> PROBLEM REQUIREMENTS: Copy every line below exactly.

> DATA IN THIS EXERCISE:
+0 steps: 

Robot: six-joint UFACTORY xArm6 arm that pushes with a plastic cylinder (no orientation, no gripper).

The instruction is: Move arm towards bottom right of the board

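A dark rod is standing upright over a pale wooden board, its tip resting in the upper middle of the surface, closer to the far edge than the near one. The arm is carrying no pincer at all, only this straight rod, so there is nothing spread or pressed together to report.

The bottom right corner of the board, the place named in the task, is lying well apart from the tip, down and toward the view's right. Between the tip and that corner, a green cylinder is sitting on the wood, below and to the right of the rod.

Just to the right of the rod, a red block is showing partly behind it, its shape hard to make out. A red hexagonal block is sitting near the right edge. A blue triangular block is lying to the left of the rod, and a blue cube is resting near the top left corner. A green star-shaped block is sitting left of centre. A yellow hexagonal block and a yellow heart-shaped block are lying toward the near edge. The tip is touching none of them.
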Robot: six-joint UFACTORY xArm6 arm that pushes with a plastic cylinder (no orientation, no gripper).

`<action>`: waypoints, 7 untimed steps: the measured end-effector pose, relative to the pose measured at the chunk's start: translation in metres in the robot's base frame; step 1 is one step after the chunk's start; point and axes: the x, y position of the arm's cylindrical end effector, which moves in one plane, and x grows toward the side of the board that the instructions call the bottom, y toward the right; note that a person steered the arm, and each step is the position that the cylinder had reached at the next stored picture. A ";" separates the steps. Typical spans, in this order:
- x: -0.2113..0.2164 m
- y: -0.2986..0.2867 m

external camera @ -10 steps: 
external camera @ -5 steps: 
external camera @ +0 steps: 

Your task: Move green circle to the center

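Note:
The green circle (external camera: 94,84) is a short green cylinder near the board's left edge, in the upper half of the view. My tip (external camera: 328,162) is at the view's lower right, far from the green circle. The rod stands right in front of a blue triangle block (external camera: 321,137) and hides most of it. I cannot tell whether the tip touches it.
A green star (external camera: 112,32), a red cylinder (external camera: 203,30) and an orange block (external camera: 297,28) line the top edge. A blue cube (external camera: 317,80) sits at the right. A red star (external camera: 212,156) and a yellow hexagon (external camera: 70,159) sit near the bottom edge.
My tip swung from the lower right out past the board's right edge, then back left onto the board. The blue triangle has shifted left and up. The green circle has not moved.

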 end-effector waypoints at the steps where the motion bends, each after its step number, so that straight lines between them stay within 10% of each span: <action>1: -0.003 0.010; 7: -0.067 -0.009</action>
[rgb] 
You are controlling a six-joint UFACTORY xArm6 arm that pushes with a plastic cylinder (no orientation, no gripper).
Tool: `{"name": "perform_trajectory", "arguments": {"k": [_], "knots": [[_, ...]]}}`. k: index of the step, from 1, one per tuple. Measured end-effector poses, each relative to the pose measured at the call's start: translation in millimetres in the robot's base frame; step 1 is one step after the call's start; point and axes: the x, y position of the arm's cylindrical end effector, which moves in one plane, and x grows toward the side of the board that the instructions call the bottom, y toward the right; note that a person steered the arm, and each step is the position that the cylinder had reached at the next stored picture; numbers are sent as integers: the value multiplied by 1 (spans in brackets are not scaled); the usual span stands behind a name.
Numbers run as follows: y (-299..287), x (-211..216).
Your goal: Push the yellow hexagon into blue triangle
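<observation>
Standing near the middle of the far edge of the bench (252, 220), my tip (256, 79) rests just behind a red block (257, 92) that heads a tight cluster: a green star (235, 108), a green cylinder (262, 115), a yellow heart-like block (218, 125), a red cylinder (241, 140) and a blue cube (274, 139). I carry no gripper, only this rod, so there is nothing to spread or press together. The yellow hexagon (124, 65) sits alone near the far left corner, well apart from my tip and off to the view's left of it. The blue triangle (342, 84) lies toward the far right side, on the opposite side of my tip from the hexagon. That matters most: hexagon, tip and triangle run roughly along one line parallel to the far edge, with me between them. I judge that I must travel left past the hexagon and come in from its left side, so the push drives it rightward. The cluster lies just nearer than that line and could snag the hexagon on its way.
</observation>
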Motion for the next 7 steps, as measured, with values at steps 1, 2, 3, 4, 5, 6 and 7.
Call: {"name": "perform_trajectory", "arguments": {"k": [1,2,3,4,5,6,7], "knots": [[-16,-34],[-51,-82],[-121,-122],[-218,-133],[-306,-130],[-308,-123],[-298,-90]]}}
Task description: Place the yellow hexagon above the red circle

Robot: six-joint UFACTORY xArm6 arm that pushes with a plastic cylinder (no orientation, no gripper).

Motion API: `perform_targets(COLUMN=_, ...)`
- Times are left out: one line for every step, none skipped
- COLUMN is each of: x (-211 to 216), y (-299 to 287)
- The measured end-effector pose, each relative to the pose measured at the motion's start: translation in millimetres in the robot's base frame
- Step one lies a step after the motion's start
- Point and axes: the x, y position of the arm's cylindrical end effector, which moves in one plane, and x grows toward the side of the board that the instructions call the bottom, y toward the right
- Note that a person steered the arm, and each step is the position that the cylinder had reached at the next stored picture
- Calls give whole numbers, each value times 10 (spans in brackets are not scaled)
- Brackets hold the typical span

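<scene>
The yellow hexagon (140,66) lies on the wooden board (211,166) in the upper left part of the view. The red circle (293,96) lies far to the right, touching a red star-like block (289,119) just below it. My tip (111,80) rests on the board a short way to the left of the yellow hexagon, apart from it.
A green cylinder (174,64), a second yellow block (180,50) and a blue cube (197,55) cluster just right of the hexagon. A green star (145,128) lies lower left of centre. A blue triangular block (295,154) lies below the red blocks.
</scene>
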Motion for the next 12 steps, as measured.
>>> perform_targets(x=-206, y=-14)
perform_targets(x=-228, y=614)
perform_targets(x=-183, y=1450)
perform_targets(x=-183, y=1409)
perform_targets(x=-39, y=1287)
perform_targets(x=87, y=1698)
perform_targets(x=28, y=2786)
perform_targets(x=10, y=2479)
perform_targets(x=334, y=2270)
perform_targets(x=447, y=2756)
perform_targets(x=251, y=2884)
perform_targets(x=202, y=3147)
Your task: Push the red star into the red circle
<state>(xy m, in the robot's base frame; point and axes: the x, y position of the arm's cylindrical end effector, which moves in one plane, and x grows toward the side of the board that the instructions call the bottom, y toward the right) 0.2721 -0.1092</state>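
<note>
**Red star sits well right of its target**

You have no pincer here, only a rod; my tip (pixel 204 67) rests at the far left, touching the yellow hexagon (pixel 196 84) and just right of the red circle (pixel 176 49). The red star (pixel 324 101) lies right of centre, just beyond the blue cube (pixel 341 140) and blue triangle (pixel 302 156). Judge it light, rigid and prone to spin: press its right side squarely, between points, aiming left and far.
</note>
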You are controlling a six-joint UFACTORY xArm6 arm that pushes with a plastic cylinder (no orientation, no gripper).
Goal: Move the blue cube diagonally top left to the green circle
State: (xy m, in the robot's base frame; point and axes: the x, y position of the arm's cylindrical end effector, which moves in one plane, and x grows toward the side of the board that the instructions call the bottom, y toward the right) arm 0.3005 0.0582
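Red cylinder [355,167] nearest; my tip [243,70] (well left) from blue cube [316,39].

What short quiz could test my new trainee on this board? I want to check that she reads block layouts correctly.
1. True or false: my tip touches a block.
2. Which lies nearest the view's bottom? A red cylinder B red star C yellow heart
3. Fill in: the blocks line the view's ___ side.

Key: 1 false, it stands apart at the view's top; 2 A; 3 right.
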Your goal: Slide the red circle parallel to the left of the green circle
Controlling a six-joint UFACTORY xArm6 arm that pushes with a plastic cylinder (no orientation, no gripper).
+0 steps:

> RESPONSE FOR THIS EXERCISE:
+0 steps: 

Robot: six-joint UFACTORY xArm6 arm that pushes with a plastic cylinder (no orientation, no gripper).

The instruction is: Move arm towards bottom right of the board

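A dark rod is standing upright over a pale wooden board, its tip resting in the upper middle of the surface, closer to the far edge than the near one. The arm is carrying no pincer at all, only this straight rod, so there is nothing spread or pressed together to report.

The bottom right corner of the board, the place named in the task, is lying well apart from the tip, down and toward the view's right. Between the tip and that corner, a green cylinder is sitting on the wood, below and to the right of the rod.

Just to the right of the rod, a red block is showing partly behind it, its shape hard to make out. A red hexagonal block is sitting near the right edge. A blue triangular block is lying to the left of the rod, and a blue cube is resting near the top left corner. A green star-shaped block is sitting left of centre. A yellow hexagonal block and a yellow heart-shaped block are lying toward the near edge. The tip is touching none of them.
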Robot: six-joint UFACTORY xArm6 arm that pushes with a plastic cylinder (no orientation, no gripper).

`<action>`: waypoints, 7 untimed steps: the measured end-effector pose, relative to the pose measured at the chunk's start: translation in metres in the robot's base frame; step 1 is one step after the chunk's start; point and axes: the x, y position of the arm's cylindrical end effector, which moves in one plane, and x grows toward the side of the board that the instructions call the bottom, y toward the right; note that a person steered the arm, and each step is the position that the cylinder had reached at the next stored picture. A ";" separates the steps. Typical spans, in this order:
- x: -0.2113..0.2164 m
- y: -0.2986..0.2867 m

external camera @ -10 steps: 
external camera @ -5 steps: 
external camera @ +0 steps: 

Your task: Move green circle to the center

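Note:
The green circle (external camera: 94,84) is a short green cylinder near the board's left edge, in the upper half of the view. My tip (external camera: 328,162) is at the view's lower right, far from the green circle. The rod stands right in front of a blue triangle block (external camera: 321,137) and hides most of it. I cannot tell whether the tip touches it.
A green star (external camera: 112,32), a red cylinder (external camera: 203,30) and an orange block (external camera: 297,28) line the top edge. A blue cube (external camera: 317,80) sits at the right. A red star (external camera: 212,156) and a yellow hexagon (external camera: 70,159) sit near the bottom edge.
My tip swung from the lower right out past the board's right edge, then back left onto the board. The blue triangle has shifted left and up. The green circle has not moved.
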
 end-effector waypoints at the steps where the motion bends, each after its step number, so that straight lines between them stay within 10% of each span: <action>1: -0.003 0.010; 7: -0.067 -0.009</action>
[rgb] 
You are controlling a six-joint UFACTORY xArm6 arm that pushes with a plastic cylinder (no orientation, no gripper).
Tool: `{"name": "perform_trajectory", "arguments": {"k": [_], "knots": [[_, ...]]}}`. k: index of the step, from 1, one per tuple. Measured end-effector poses, each relative to the pose measured at the call's start: translation in millimetres in the robot's base frame; step 1 is one step after the call's start; point and axes: the x, y position of the arm's cylindrical end effector, which moves in one plane, and x grows toward the side of the board that the instructions call the bottom, y toward the right; note that a person steered the arm, and each step is the position that the cylinder had reached at the next stored picture; numbers are sent as integers: the value multiplied by 1 (spans in brackets are not scaled); the usual span stands behind a name.
Numbers run as follows: y (-299..287), x (-211..216).
Your goal: Push the yellow hexagon into blue triangle
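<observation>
Standing near the middle of the far edge of the bench (252, 220), my tip (256, 79) rests just behind a red block (257, 92) that heads a tight cluster: a green star (235, 108), a green cylinder (262, 115), a yellow heart-like block (218, 125), a red cylinder (241, 140) and a blue cube (274, 139). I carry no gripper, only this rod, so there is nothing to spread or press together. The yellow hexagon (124, 65) sits alone near the far left corner, well apart from my tip and off to the view's left of it. The blue triangle (342, 84) lies toward the far right side, on the opposite side of my tip from the hexagon. That matters most: hexagon, tip and triangle run roughly along one line parallel to the far edge, with me between them. I judge that I must travel left past the hexagon and come in from its left side, so the push drives it rightward. The cluster lies just nearer than that line and could snag the hexagon on its way.
</observation>
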Motion for the next 7 steps, as measured, with values at steps 1, 2, 3, 4, 5, 6 and 7.
Call: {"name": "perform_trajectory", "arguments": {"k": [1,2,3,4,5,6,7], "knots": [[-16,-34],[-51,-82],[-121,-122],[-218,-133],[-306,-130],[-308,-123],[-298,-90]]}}
Task description: Place the yellow hexagon above the red circle

Robot: six-joint UFACTORY xArm6 arm that pushes with a plastic cylinder (no orientation, no gripper).

Motion API: `perform_targets(COLUMN=_, ...)`
- Times are left out: one line for every step, none skipped
- COLUMN is each of: x (-211 to 216), y (-299 to 287)
- The measured end-effector pose, each relative to the pose measured at the motion's start: translation in millimetres in the robot's base frame
- Step one lies a step after the motion's start
- Point and axes: the x, y position of the arm's cylindrical end effector, which moves in one plane, and x grows toward the side of the board that the instructions call the bottom, y toward the right
- Note that a person steered the arm, and each step is the position that the cylinder had reached at the next stored picture
- Calls give whole numbers, each value times 10 (spans in brackets are not scaled)
- Brackets hold the typical span

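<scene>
The yellow hexagon (140,66) lies on the wooden board (211,166) in the upper left part of the view. The red circle (293,96) lies far to the right, touching a red star-like block (289,119) just below it. My tip (111,80) rests on the board a short way to the left of the yellow hexagon, apart from it.
A green cylinder (174,64), a second yellow block (180,50) and a blue cube (197,55) cluster just right of the hexagon. A green star (145,128) lies lower left of centre. A blue triangular block (295,154) lies below the red blocks.
</scene>
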Motion for the next 12 steps, as measured.
>>> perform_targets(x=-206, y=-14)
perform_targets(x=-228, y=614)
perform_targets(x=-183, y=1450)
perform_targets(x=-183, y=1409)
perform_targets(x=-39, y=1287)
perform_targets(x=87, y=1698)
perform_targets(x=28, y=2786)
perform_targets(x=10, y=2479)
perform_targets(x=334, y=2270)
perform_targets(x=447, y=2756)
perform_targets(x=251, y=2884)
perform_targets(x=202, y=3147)
Your task: Push the red star into the red circle
<state>(xy m, in the robot's base frame; point and axes: the x, y position of the arm's cylindrical end effector, which moves in one plane, and x grows toward the side of the board that the instructions call the bottom, y toward the right) 0.2721 -0.1092</state>
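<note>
**Red star sits well right of its target**

You have no pincer here, only a rod; my tip (pixel 204 67) rests at the far left, touching the yellow hexagon (pixel 196 84) and just right of the red circle (pixel 176 49). The red star (pixel 324 101) lies right of centre, just beyond the blue cube (pixel 341 140) and blue triangle (pixel 302 156). Judge it light, rigid and prone to spin: press its right side squarely, between points, aiming left and far.
</note>
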You are controlling a six-joint UFACTORY xArm6 arm that pushes with a plastic cylinder (no orientation, no gripper).
Goal: Move the blue cube diagonally top left to the green circle
State: (xy m, in the robot's base frame; point and axes: the x, y position of the arm's cylindrical end effector, which moves in one plane, and x grows toward the side of the board that the instructions call the bottom, y toward the right) arm 0.3005 0.0582
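Red cylinder [355,167] nearest; my tip [243,70] (well left) from blue cube [316,39].

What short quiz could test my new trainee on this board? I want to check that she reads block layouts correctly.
1. True or false: my tip touches a block.
2. Which lies nearest the view's bottom? A red cylinder B red star C yellow heart
3. Fill in: the blocks line the view's ___ side.

Key: 1 false, it stands apart at the view's top; 2 A; 3 right.
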Your goal: Slide the red circle parallel to the left of the green circle
Controlling a six-joint UFACTORY xArm6 arm that pushes with a plastic cylinder (no orientation, no gripper).
+0 steps:

No more work remains for this exercise.